What you need to do
Below are records; work out how many of their lines hold the string "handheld" and give that number alone.

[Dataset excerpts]
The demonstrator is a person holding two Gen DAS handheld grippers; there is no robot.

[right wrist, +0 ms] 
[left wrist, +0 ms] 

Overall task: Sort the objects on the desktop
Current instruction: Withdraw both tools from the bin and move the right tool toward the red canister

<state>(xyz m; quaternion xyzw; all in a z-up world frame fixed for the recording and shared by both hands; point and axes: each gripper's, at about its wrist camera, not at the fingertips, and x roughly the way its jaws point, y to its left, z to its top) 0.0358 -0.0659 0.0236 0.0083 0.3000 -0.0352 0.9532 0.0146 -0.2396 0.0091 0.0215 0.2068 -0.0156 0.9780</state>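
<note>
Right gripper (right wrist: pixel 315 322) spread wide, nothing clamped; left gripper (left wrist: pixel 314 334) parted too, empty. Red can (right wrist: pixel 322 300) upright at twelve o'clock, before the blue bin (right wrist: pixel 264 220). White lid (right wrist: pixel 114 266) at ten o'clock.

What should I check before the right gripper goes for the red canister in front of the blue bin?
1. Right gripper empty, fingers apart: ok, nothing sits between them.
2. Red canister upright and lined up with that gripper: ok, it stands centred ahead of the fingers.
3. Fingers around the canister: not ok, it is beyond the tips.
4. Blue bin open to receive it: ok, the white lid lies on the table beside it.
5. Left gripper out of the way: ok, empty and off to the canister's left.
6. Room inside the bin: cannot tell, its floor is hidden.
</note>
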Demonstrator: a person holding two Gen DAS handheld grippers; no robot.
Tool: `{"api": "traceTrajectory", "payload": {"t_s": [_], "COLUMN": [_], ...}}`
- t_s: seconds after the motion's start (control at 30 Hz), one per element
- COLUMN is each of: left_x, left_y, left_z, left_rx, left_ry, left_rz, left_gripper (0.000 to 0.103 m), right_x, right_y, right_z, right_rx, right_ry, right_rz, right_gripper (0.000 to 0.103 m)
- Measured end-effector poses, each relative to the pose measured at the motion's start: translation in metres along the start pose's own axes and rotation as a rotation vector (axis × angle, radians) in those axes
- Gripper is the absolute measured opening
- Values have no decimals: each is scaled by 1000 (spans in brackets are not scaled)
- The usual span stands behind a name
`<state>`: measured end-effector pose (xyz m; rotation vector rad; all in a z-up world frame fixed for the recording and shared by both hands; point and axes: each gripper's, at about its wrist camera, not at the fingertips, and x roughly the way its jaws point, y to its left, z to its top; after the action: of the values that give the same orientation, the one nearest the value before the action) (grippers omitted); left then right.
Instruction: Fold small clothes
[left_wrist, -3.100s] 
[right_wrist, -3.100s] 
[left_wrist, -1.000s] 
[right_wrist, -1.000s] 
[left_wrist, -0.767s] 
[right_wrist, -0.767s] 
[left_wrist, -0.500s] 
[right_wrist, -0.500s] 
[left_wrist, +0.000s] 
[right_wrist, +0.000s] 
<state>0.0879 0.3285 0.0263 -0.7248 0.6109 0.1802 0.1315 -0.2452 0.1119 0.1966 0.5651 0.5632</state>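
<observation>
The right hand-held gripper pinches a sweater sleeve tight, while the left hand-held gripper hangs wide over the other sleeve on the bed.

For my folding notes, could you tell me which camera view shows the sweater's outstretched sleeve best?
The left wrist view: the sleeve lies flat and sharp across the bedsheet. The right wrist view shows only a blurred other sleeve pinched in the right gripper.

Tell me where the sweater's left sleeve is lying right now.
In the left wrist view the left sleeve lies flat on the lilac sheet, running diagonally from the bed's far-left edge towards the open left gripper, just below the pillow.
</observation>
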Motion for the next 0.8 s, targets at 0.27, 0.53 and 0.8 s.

Written answer
2